▶ [Exercise requirements]:
State how many lines in the entries below hold the word "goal", with nothing besides the number.

Stored entries:

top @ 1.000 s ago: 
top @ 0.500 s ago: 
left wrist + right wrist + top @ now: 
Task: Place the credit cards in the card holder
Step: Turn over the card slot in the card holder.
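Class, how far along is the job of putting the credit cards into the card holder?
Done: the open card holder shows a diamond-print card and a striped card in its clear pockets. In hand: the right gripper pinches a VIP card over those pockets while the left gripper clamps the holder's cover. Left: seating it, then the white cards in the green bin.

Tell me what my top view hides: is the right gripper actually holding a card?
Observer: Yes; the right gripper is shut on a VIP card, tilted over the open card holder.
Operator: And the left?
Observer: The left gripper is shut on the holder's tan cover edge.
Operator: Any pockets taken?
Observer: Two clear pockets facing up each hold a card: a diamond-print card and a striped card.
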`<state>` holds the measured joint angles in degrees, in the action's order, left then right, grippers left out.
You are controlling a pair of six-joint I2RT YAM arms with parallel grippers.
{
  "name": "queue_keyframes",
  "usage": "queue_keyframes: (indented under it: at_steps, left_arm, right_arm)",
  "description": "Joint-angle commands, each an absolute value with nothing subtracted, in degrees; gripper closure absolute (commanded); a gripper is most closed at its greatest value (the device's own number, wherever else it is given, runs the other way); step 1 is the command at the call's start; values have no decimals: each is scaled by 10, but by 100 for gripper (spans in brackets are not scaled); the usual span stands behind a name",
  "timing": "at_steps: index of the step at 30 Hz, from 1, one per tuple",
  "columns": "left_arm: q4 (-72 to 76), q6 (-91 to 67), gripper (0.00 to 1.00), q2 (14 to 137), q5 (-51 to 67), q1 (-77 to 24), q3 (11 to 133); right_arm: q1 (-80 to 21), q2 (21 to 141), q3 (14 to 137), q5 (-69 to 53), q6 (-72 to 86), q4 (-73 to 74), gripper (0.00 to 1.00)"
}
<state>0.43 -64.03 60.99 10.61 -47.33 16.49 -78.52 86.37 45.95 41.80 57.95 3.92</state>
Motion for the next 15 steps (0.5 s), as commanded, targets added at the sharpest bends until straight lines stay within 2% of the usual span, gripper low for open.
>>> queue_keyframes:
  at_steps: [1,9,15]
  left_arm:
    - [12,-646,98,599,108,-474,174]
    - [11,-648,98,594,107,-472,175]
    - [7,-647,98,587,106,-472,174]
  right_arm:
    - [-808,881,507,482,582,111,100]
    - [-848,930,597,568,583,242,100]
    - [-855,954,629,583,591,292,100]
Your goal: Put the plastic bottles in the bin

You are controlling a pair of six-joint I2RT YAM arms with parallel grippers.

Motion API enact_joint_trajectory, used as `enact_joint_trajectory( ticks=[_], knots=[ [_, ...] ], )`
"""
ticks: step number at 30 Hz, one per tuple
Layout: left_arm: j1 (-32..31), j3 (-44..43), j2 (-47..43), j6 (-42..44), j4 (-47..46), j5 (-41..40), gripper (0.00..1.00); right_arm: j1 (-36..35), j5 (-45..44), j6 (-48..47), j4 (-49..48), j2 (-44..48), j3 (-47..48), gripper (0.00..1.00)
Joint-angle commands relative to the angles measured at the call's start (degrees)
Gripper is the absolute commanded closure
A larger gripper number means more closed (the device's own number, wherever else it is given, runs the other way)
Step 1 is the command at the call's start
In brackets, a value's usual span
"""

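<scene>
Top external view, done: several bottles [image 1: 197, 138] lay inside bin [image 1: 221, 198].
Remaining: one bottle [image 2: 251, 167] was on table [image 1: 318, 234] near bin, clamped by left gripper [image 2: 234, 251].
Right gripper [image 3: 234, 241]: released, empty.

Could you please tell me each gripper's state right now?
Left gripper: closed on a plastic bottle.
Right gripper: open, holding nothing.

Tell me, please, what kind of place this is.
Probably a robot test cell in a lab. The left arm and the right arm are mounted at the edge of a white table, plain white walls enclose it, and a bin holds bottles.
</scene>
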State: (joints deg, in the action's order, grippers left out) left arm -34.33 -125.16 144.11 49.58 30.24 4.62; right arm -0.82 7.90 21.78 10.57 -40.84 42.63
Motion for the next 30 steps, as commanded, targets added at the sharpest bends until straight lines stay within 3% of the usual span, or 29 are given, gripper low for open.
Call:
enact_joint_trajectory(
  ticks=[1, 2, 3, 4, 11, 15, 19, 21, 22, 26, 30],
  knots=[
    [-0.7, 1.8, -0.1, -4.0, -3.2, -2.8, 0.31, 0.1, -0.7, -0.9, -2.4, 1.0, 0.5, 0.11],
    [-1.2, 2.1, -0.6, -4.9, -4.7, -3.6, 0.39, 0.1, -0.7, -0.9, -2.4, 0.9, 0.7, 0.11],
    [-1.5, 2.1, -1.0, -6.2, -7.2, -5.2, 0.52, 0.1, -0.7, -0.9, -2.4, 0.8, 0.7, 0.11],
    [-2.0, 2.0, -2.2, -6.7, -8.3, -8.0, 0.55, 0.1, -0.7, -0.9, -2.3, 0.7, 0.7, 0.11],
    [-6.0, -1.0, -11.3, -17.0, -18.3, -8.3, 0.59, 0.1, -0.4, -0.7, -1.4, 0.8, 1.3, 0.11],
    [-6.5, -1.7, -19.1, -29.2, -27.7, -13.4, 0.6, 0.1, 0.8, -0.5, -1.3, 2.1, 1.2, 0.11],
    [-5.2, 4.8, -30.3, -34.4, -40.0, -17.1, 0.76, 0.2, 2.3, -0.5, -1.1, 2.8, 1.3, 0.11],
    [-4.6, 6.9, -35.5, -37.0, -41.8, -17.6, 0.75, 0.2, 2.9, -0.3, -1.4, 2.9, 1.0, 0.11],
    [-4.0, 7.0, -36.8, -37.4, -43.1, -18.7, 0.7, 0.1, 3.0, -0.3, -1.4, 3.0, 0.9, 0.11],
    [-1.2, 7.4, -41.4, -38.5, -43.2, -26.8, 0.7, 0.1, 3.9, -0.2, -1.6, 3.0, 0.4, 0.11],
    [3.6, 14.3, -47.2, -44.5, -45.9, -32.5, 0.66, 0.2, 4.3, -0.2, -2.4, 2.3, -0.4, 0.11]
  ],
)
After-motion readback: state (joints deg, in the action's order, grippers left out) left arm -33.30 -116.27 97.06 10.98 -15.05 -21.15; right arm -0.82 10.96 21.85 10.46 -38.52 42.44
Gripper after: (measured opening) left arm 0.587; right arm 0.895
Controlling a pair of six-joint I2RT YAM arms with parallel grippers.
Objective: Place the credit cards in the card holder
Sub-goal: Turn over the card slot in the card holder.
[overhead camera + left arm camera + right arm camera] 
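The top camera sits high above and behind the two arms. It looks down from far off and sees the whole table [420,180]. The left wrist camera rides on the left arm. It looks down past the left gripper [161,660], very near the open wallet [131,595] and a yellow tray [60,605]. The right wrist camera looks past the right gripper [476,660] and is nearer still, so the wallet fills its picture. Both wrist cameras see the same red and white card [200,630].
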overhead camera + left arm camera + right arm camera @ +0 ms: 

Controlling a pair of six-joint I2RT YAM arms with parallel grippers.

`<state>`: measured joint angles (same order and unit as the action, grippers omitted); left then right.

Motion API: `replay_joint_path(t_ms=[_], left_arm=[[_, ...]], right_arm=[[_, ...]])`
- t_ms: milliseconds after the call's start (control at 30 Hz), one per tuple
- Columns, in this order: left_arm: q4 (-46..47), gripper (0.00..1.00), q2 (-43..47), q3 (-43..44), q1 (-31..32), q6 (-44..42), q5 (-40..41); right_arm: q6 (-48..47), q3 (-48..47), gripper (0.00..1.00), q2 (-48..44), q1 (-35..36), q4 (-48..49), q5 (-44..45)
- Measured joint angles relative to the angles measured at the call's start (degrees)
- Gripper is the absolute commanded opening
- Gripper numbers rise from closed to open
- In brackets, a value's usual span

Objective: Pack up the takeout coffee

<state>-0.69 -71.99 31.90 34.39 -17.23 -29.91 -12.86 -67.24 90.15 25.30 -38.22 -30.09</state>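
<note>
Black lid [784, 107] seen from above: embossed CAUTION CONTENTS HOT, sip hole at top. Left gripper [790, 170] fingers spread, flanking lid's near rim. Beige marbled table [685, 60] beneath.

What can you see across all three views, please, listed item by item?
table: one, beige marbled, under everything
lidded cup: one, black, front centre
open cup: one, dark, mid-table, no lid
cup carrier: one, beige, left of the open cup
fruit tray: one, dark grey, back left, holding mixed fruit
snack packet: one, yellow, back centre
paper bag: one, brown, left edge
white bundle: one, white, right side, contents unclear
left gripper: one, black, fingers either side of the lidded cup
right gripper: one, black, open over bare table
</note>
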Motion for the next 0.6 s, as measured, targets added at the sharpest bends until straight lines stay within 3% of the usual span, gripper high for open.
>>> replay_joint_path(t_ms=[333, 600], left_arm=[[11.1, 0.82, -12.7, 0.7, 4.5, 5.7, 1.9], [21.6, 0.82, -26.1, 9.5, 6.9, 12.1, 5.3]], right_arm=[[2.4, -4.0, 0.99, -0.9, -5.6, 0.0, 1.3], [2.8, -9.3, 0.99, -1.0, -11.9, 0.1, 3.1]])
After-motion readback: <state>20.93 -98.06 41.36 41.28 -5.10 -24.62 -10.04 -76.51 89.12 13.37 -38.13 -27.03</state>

▶ [Task result]:
2